**What to do**
Leave the pictures out and repeat the rest of the data below exactly.

Segment Start: Data

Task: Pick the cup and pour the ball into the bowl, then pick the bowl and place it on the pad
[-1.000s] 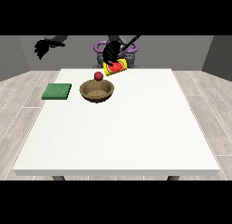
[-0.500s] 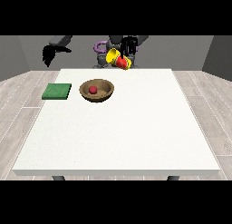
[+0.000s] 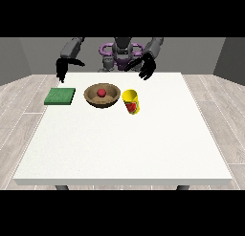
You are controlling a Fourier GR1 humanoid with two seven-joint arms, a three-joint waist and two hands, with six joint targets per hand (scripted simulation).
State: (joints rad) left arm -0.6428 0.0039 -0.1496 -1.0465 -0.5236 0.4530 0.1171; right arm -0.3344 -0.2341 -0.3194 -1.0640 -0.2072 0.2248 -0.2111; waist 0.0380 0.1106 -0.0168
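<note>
The red ball (image 3: 101, 92) sits inside the brown wooden bowl (image 3: 102, 99), right in the middle of it. The bowl stands on the white table (image 3: 124, 144), toward the far side and a little left of centre. Just beside it on the right is the yellow cup (image 3: 130, 101), tilted with its open mouth turned up and toward the far side and a red mark showing on its near wall. Whether cup and bowl actually touch is hard to tell; they are very close. No hand is on the cup.

Left of the bowl, with a small gap between them, lies the flat green pad (image 3: 60, 96), near the table's left edge. The bowl is on the bare table, not on the pad.

The hand at the view's right (image 3: 147, 67) hangs above the far edge of the table, beyond the cup and apart from it, fingers spread and pointing downward, holding nothing. The hand at the view's left (image 3: 62, 69) hovers past the far left corner, above and beyond the pad, fingers hanging down relaxed with the thumb sticking out to the side, also holding nothing. Both arms come in from grey shoulders on either side of the robot's torso (image 3: 121, 55), which shows purple rings at chest height
</note>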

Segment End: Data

**Response to the exercise**
Task: Pick the cup and pour the ball into the bowl, then pick the bowl and place it on the pad
[-1.000s] 
[-0.500s] 
[+0.000s] 
You are controlling a Fourier GR1 humanoid with two seven-joint arms, a three-joint waist and two hands, with six joint targets per hand (scripted simulation).
State: (joints rad) left arm -0.6428 0.0039 -0.1496 -1.0465 -0.5236 0.4530 0.1171; right arm -0.3344 -0.2341 -0.3194 -1.0640 -0.2072 0.2248 -0.2111; waist 0.0380 0.1106 -0.0168
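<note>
The red ball (image 3: 101, 92) sits inside the brown wooden bowl (image 3: 102, 99), right in the middle of it. The bowl stands on the white table (image 3: 124, 144), toward the far side and a little left of centre. Just beside it on the right is the yellow cup (image 3: 130, 101), tilted with its open mouth turned up and toward the far side and a red mark showing on its near wall. Whether cup and bowl actually touch is hard to tell; they are very close. No hand is on the cup.

Left of the bowl, with a small gap between them, lies the flat green pad (image 3: 60, 96), near the table's left edge. The bowl is on the bare table, not on the pad.

The hand at the view's right (image 3: 147, 67) hangs above the far edge of the table, beyond the cup and apart from it, fingers spread and pointing downward, holding nothing. The hand at the view's left (image 3: 62, 69) hovers past the far left corner, above and beyond the pad, fingers hanging down relaxed with the thumb sticking out to the side, also holding nothing. Both arms come in from grey shoulders on either side of the robot's torso (image 3: 121, 55), which shows purple rings at chest height
</note>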

This exercise is now finished.